マキは 長い左腕で 小さなルリを巻き取る様に抱きしめながら、虚ろに天井を眺め、呟いた。



「 このご時世の厳しさで、会社の業績が 最悪なんだ。
夏のボーナスは、とうとう カットどころか 支給ゼロだった。 俺は一応 これでもしがない課長で管理職だから、責任は重い。
このまま 最悪の状態が続けば、もしかすると うちの営業所は年末までで閉鎖…ってことにも なりかねない。
そうなれば、俺は 良くて転勤、悪ければ 解雇させられる可能性もある。」



「 …仕事が…上手く行ってなかったの?」



意外な話である。



だが、マキは 輸送関連大手の下請け会社勤め、まさか そんな話が 彼の口から飛び出すとは、ルリは予想も していない。

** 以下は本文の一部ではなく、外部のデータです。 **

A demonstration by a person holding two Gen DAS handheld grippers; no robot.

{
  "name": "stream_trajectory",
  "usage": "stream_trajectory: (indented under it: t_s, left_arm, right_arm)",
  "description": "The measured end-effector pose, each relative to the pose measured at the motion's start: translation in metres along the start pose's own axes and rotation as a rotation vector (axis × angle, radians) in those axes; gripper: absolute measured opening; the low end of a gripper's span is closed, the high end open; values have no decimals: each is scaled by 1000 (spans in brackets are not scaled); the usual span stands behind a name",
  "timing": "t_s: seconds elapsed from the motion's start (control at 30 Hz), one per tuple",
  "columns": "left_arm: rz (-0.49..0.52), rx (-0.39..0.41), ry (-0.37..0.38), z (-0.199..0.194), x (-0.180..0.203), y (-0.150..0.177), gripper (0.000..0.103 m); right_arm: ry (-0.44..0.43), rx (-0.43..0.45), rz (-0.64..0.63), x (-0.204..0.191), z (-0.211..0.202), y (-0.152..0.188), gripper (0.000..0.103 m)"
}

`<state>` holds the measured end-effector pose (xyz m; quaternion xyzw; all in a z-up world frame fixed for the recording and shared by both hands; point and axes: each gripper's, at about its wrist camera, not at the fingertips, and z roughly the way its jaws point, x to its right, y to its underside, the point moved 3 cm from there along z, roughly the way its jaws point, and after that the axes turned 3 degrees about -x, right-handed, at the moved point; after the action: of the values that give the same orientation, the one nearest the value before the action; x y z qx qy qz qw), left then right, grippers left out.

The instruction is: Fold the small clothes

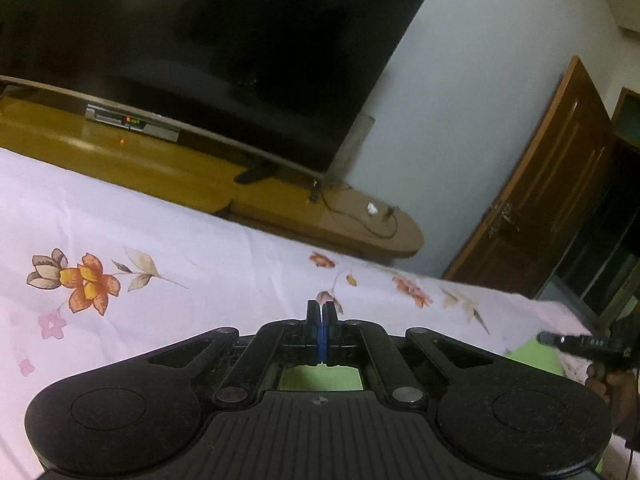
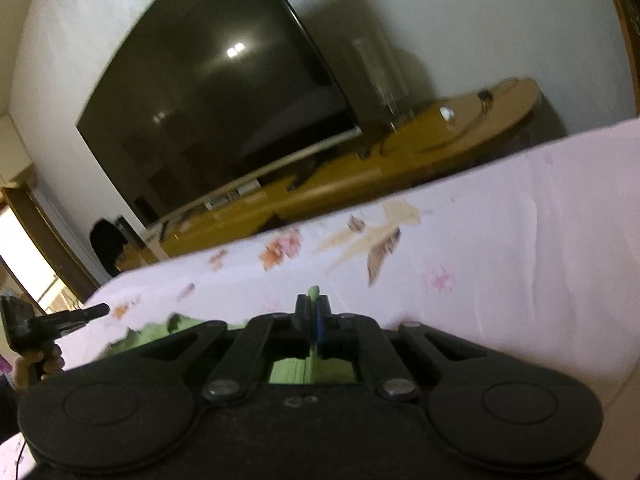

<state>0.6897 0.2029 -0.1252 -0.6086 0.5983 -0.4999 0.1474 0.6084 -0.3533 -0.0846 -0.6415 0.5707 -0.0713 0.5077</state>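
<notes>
Here, floral bedsheet (image 1: 168,224), possibly green garment (image 2: 288,372), dark television (image 1: 192,40), wooden cabinet (image 1: 132,160).

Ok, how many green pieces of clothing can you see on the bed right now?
1. The green garment lies on the floral bedsheet, with a fold pinched in the right gripper and the rest showing under the left gripper. Others may be hidden beneath the grippers.

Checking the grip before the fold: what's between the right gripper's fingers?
Green cloth is pinched in the right gripper, seen in the right wrist view.
</notes>
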Motion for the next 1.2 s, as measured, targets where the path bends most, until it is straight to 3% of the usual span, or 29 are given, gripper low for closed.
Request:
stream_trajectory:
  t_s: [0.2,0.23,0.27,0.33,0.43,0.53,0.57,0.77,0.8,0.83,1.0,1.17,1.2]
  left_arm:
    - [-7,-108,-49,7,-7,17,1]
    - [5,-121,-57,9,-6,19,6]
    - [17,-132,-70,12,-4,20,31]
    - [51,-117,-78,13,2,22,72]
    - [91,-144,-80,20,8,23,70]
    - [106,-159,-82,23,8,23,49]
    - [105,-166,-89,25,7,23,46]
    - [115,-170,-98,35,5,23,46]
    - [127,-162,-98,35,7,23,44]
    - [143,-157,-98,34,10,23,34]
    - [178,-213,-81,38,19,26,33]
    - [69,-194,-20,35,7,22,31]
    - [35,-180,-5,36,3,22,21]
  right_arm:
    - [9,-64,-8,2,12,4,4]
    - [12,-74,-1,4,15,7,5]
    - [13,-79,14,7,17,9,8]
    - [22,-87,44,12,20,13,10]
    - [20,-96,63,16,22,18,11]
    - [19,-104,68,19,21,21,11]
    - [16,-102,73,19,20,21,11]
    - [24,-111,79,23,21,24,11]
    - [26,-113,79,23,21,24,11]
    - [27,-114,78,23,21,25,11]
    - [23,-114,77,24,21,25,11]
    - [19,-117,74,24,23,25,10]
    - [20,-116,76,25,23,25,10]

しかし、ルリの契約者にも多数居る、 運送関連会社の 不況による落ち込みぶりは、確かに 酷いものだ。


デフレによる 輸送運賃の低価格競争、下がらない軽油やガソリンの経費増大、ドライバーや営業社員の人員削減…などの厳しい話を、ルリは 日常的に 顧客から 耳にしていた。

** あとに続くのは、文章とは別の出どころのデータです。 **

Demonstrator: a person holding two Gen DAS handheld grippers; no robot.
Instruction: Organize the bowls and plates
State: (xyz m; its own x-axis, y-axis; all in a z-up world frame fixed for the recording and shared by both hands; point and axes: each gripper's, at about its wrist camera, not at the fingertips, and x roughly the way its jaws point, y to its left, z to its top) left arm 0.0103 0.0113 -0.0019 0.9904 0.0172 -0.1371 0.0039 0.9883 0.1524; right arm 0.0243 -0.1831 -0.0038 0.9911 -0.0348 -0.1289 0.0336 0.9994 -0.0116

全国的な不況の嵐は、ルリやマキの住む地方都市を、モロに直撃しているのである。



「 …それから 実はさ、俺んちの 16才の次男が、今年の春 高校入学して直ぐに、学校が合わない…って、勝手に退学しちまったんだ。
それで、夏から博○の 美容専門学校に 通いはじめた。
男の癖に オシャレばっかりする野郎でさ、メイクアップアーティストになりたいなんて 言いやがってね。 仕方なく 許したんだが、専門学校の入学金やなんやで、100万位 かかったよ。
私立高校の入学金は パア…、納めたばっかで、ドブに棄てたみたいなもんだった。
おかげで 親は、もう スカンピンなんだよ…(笑)」


マキは 寂しく笑ったが、ルリは とても笑える気持ちには ならなかった。



息子レイの 高校入学の頃、ルリも 離婚したばかりで 金銭的には 死ぬほど苦労していた。



レイは 幸い金のかからない息子だったから、ルリは 運良く 片親で なんとか切り抜けて来たが、マキは今 まさしく、 そんな庶民の親たちが味わう苦労に 直面しているのだ。

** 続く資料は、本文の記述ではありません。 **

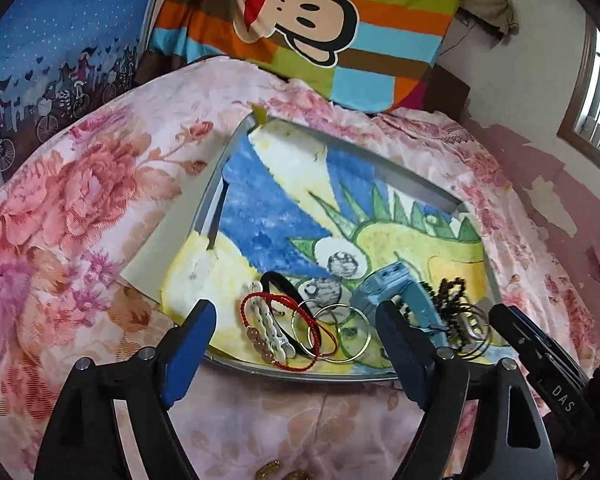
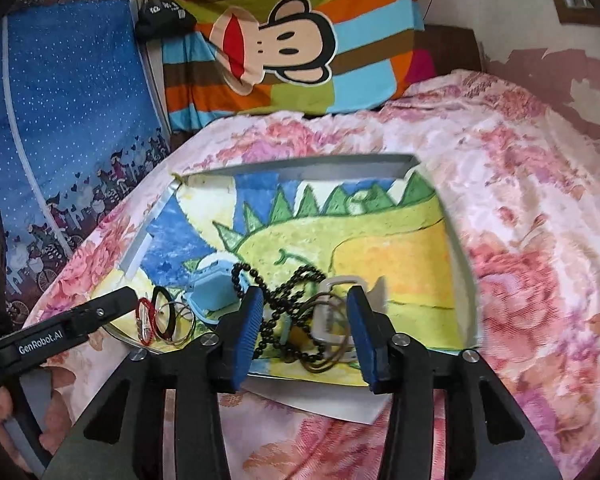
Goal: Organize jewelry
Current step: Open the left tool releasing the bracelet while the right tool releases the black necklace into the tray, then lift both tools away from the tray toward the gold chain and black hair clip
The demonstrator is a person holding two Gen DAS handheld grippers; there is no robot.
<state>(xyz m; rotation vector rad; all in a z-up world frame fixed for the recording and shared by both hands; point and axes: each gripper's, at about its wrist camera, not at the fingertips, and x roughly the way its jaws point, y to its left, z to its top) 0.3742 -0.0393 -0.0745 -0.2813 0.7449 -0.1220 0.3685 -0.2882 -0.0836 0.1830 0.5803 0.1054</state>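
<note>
Jaws of both the left gripper (image 1: 294, 326) and right gripper (image 2: 305, 312) stood apart, empty. The tangled black bead necklace (image 2: 276, 292) lay on the painted tray (image 2: 328, 166); grasp one strand, lift slowly.

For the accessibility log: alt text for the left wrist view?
Open left gripper hovers over jewelry on a dinosaur drawing in a tray on a floral bedspread: red cord bracelet, metal rings, blue watch, black beads.
</note>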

「 こうして 貴女に、 わざわざ 危険を侵して 遠距離を会いに来させていること…、俺は本当に、そんな自分が情けないと思う。
正直言って、往復のガソリン代も 高速料金も 惜しい。
今 俺は、とても 浮気なんか 出来る身分じゃないんだ。
自由なルリが うらやましいよ…。」



プライドが高く、常にスタイリッシュなマキが、初めてルリに見せる 哀れな男の顔であった。